→ **ACTIVITY**: The answer must be a bare number: the count of lines below that contain "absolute".

#### RECORDS FOR THE EXERCISE ####

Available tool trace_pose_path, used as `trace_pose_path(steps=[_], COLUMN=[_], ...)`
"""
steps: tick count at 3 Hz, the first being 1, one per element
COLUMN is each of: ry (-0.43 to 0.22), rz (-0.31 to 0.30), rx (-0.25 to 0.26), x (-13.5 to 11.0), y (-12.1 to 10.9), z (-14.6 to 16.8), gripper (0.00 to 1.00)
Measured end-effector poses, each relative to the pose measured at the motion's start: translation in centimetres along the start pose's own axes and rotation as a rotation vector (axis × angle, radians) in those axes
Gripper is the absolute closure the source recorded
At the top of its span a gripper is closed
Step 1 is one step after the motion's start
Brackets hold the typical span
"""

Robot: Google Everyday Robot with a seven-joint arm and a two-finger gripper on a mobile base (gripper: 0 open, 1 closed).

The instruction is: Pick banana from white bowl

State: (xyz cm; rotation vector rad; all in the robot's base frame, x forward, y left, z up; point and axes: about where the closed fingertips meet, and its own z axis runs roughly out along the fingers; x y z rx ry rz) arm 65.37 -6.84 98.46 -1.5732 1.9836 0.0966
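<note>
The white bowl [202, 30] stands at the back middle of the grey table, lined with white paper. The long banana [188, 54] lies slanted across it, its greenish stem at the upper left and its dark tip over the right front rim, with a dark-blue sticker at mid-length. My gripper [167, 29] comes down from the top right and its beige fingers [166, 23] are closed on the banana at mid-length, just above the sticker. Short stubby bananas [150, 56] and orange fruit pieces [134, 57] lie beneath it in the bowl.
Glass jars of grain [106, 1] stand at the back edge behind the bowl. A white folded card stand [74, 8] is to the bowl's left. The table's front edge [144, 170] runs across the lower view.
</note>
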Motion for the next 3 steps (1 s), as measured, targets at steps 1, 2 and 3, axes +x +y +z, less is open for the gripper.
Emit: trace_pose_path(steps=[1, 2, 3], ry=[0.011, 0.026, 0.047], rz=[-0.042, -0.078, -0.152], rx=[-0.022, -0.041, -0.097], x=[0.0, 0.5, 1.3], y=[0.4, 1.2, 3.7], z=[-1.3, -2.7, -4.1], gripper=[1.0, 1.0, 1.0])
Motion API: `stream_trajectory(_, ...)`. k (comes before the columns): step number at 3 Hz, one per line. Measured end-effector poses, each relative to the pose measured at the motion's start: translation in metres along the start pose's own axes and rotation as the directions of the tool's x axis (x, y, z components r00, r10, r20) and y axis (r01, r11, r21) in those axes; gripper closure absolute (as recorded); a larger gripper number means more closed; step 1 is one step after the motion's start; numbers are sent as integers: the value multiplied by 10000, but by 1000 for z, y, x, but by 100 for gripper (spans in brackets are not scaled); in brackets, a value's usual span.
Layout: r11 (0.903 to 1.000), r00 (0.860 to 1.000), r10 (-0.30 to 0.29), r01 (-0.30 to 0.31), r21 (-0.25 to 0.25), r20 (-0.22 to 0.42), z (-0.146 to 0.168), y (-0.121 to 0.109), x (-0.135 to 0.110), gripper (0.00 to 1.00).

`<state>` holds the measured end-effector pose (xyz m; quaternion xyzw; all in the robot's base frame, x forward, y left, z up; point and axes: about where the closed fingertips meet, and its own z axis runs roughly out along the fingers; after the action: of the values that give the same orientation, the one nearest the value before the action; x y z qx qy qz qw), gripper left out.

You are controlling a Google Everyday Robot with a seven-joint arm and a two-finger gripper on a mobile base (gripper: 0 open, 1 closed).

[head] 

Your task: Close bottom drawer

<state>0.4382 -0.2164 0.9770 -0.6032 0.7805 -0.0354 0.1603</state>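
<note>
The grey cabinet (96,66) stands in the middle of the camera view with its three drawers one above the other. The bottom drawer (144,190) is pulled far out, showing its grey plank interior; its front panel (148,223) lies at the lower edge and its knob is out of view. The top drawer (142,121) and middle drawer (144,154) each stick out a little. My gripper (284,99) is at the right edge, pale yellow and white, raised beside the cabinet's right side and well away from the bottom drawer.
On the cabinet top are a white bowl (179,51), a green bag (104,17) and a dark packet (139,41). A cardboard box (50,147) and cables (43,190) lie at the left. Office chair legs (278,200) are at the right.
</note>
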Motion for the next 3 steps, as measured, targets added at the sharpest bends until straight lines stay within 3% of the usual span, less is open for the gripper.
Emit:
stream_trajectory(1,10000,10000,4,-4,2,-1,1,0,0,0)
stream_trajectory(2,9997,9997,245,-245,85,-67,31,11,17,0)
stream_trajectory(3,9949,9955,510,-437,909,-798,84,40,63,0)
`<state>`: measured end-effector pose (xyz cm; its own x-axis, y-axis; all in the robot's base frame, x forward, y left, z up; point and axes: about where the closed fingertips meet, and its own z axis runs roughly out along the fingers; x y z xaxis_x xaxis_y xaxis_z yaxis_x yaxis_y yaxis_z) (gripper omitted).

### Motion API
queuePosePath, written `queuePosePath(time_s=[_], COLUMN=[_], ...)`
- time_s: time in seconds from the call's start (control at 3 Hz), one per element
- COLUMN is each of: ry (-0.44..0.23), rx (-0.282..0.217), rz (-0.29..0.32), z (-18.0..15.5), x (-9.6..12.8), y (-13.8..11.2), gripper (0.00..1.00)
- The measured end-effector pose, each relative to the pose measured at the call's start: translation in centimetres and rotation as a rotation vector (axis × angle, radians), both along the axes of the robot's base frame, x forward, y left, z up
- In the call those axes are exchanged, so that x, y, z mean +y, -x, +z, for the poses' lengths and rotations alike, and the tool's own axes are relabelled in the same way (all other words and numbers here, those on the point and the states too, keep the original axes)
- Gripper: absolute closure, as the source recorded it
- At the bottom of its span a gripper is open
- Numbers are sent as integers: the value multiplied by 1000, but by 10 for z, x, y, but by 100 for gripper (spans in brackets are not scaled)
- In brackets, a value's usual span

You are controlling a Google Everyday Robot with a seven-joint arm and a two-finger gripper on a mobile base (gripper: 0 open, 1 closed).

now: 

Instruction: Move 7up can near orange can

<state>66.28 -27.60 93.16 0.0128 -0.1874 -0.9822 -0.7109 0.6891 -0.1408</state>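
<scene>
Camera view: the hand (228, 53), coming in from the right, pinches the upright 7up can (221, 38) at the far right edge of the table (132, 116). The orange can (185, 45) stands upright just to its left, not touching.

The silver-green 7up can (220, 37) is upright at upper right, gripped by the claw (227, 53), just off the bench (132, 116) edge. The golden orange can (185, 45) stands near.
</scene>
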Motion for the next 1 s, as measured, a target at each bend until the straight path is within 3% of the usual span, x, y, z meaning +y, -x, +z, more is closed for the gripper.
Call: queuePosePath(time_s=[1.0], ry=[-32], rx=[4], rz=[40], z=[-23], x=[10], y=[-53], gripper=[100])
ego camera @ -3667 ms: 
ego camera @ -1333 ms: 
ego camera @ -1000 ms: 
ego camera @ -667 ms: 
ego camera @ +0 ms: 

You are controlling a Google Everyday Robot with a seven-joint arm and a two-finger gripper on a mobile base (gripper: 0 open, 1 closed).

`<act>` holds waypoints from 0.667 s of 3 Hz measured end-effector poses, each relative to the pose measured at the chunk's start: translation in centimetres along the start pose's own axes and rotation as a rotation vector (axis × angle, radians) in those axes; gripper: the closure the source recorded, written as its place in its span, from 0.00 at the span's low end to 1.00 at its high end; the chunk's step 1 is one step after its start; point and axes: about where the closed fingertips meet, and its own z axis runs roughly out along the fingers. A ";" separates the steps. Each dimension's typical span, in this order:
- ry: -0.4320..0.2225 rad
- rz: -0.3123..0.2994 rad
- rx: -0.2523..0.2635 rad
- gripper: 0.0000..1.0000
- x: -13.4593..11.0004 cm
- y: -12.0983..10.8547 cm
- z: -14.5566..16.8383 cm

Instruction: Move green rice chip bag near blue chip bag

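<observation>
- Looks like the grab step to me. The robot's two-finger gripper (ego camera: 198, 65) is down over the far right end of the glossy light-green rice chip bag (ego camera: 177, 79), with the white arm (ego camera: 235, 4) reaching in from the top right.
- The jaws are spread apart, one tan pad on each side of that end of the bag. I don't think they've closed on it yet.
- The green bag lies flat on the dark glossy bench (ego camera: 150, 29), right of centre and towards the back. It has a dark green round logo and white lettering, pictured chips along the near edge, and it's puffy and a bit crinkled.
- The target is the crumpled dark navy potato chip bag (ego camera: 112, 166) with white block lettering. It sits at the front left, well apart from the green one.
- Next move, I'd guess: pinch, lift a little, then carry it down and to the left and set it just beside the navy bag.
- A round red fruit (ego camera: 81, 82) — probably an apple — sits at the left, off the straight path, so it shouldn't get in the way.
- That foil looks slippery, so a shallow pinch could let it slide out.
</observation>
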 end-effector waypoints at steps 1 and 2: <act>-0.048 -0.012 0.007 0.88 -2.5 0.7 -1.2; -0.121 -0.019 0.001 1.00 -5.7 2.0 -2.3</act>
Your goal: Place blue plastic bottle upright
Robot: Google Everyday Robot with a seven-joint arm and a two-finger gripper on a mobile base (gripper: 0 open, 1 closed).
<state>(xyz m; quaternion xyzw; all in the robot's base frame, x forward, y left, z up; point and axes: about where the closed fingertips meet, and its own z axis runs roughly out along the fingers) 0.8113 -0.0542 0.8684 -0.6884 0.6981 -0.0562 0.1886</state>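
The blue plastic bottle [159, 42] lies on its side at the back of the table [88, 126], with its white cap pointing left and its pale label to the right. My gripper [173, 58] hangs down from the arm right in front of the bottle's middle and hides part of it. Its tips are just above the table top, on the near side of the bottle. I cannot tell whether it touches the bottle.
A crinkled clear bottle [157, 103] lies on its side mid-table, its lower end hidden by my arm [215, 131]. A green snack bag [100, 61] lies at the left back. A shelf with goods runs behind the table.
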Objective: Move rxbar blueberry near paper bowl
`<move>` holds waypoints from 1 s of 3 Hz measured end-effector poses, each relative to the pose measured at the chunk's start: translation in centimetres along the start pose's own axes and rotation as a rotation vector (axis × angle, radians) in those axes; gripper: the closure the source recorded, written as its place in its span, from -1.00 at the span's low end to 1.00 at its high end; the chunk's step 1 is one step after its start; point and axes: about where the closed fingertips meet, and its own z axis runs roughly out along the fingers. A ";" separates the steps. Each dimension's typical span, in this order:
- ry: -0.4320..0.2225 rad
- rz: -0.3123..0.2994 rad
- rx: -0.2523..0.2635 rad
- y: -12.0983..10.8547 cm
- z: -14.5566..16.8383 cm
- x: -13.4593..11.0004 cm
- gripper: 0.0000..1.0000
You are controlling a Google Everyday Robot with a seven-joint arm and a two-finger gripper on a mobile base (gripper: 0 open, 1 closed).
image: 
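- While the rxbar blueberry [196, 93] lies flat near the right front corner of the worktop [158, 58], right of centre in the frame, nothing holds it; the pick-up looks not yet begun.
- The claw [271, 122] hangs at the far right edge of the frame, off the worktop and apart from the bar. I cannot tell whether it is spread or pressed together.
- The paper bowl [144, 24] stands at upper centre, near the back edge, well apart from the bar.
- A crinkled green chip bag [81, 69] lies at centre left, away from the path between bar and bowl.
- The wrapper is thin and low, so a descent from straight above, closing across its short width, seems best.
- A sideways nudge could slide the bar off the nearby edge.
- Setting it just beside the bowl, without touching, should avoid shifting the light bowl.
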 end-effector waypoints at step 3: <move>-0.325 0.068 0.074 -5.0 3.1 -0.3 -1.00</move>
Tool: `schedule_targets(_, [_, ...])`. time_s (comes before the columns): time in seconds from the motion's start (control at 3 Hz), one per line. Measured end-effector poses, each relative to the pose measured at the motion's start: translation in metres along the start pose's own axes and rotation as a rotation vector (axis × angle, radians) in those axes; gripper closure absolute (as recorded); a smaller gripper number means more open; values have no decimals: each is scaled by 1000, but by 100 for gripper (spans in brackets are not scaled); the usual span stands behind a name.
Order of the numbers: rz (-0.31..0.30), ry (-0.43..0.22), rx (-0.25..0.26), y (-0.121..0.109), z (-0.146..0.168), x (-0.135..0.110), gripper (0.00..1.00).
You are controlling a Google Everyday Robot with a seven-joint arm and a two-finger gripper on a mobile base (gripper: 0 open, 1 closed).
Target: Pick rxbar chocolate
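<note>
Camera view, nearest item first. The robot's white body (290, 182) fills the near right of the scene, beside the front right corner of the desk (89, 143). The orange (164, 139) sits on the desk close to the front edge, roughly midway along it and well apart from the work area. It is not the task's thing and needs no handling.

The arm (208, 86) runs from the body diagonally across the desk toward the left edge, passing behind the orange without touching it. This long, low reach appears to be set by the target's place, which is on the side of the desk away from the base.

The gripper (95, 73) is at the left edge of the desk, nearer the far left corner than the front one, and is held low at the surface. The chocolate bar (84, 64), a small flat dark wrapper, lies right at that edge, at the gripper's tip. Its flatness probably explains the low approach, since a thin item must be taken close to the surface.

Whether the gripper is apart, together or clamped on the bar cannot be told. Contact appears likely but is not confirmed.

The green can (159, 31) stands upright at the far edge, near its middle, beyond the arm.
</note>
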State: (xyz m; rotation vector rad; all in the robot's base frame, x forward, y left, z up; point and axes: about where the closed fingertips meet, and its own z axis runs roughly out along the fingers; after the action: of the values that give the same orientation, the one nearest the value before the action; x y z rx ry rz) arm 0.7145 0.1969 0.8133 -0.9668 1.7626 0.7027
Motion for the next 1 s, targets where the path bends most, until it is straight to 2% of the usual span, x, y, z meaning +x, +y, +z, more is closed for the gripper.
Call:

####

→ **WRITTEN ANSWER**: 4